In a third aspect, the present application provides a file hiding device based on an NTFS file system, where the device includes: a processor; and a memory having executable code stored thereon that, when executed, causes the processor to perform a method of file hiding under an NTFS-based file system as claimed in any one of the above.
In a fourth aspect, the present application provides a non-volatile computer storage medium having stored thereon computer instructions which, when executed, implement a method of file hiding under an NTFS-based file system as claimed in any one of the preceding claims.
As will be appreciated by those skilled in the art, the present application has at least the following beneficial effects:
the specific positions and the specific quantity of the data which can be added to the NTFS are mastered by obtaining the size of the hidden area and the hidden initial sector corresponding to the file; by constructing an index tree and determining the file node corresponding to the hidden starting sector in the index tree, the corresponding determination of the hidden starting sector and the file node is realized; the register file is encrypted to obtain encrypted data, and only the register file is encrypted, so that the problem that a large number of encrypted files cause large encryption time consumption is avoided; by determining the specific corresponding normal file of the discrete fragment data under the NTFS partition, the register file is stored in the NTFS, and the problem that the disk space cannot be fully utilized is solved.
Drawings
Some embodiments of the present disclosure are described below with reference to the accompanying drawings, in which:
fig. 1 is a flowchart of a file hiding method based on an NTFS file system according to an embodiment of the present application.
Fig. 2 is a schematic diagram of an internal structure of a file hiding system based on an NTFS file system according to an embodiment of the present application.

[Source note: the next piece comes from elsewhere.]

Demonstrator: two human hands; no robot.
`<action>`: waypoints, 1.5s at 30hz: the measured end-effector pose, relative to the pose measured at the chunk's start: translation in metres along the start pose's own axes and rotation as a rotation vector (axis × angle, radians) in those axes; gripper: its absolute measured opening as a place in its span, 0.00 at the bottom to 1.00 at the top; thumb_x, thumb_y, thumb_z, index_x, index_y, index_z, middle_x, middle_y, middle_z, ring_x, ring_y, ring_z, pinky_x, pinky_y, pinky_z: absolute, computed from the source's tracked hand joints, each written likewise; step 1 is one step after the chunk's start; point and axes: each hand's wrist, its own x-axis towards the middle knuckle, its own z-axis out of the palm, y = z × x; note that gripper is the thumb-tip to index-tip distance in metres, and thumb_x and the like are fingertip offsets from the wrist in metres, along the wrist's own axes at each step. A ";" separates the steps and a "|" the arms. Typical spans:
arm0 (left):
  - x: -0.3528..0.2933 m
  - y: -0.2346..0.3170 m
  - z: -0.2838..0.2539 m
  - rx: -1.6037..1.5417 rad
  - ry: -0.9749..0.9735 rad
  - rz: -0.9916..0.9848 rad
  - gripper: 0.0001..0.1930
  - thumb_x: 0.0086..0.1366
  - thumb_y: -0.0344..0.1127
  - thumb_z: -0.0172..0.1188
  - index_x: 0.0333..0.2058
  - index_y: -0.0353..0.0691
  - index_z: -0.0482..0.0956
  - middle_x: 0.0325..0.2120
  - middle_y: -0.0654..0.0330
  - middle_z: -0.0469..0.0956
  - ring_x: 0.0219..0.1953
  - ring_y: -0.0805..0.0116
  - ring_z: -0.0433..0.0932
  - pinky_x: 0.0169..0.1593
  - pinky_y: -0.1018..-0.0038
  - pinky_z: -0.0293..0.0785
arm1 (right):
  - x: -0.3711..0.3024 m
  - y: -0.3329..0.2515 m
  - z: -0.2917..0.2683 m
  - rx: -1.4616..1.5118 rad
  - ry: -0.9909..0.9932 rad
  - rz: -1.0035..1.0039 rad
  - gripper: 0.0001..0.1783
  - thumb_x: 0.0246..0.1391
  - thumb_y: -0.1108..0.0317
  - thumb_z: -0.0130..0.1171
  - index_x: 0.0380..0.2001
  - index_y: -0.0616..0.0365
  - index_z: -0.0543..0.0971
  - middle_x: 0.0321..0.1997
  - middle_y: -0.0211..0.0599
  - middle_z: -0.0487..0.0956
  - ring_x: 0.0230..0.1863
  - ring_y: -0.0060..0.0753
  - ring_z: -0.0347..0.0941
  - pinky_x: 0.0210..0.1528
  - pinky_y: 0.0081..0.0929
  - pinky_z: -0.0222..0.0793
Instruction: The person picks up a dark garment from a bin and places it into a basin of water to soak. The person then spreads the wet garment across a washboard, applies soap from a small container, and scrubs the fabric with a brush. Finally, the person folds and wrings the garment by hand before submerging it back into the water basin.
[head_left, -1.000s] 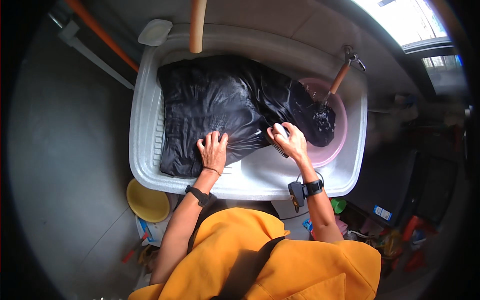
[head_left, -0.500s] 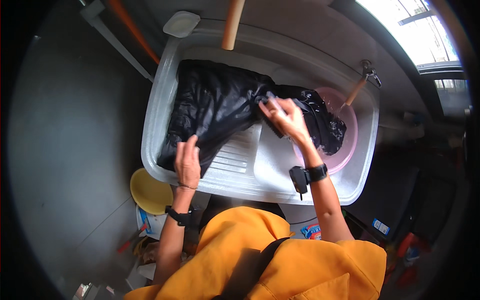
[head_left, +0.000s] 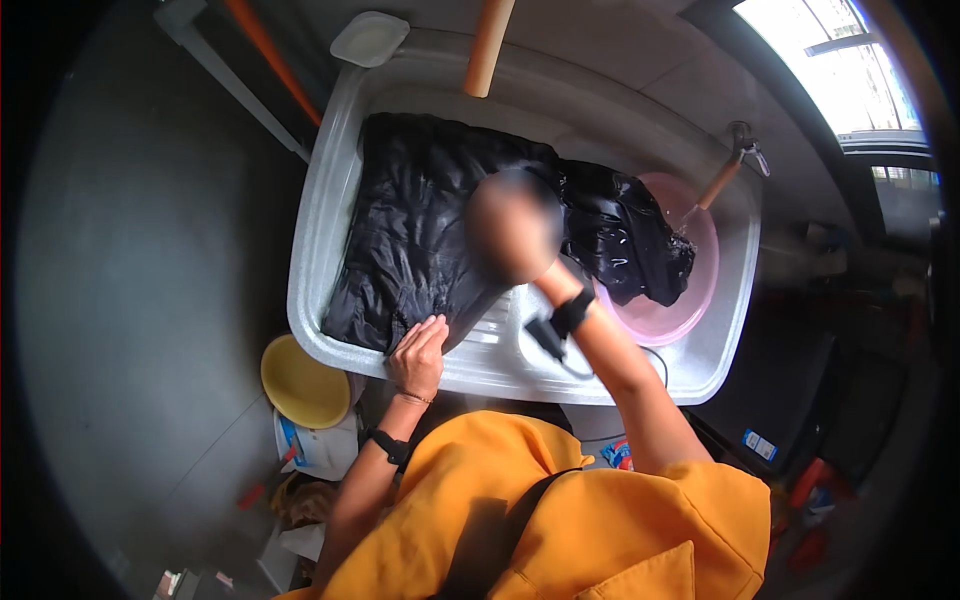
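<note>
While daylight came through a barred window, beyond both hands and far off to their right, a pale grey sink spread out beneath them. Ribbed slats showed in it between the left hand and the right wrist, and a plain grey surface ran away to the left of both hands.

Black, shiny cloth lay creased in the sink, reaching from the left hand to well beyond the right hand, its far end trailing into a pink basin to the right of both. The left fingers rested together on the cloth's near edge, though I could not tell if they gripped it. A blurred patch covered the right hand — whether it was clenched, loose or holding something, I could not tell.

Beyond the right hand a tap with a tan tube ran water into the basin, and a tan pipe hung over the sink's far side. A white dish sat at the far left corner. Nearer than the left hand — and off to its left — stood a yellow bowl. A black device at the right wrist hid part of the sink.
</note>
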 end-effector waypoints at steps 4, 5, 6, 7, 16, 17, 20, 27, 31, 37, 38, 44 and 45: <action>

Fig. 3 is a schematic diagram of an internal structure of a file hiding device based on an NTFS file system according to an embodiment of the present application.
Detailed Description
It should be understood by those skilled in the art that the embodiments described below are only preferred embodiments of the present disclosure, and do not represent that the present disclosure can be realized only by the preferred embodiments, which are merely for explaining the technical principles of the present disclosure, not for limiting the scope of the present disclosure. Based on the preferred embodiments provided by the present disclosure, all other embodiments that may be obtained by one of ordinary skill in the art without inventive effort shall still fall within the scope of the present disclosure.
It should also be noted that the terms "comprises," "comprising," or any other variation thereof, are intended to cover a non-exclusive inclusion, such that a process, method, article, or apparatus that comprises a list of elements does not include only those elements but may include other elements not expressly listed or inherent to such process, method, article, or apparatus. Without further limitation, an element defined by the phrase "comprising one … …" does not exclude the presence of other like elements in a process, method, article or apparatus that comprises an element.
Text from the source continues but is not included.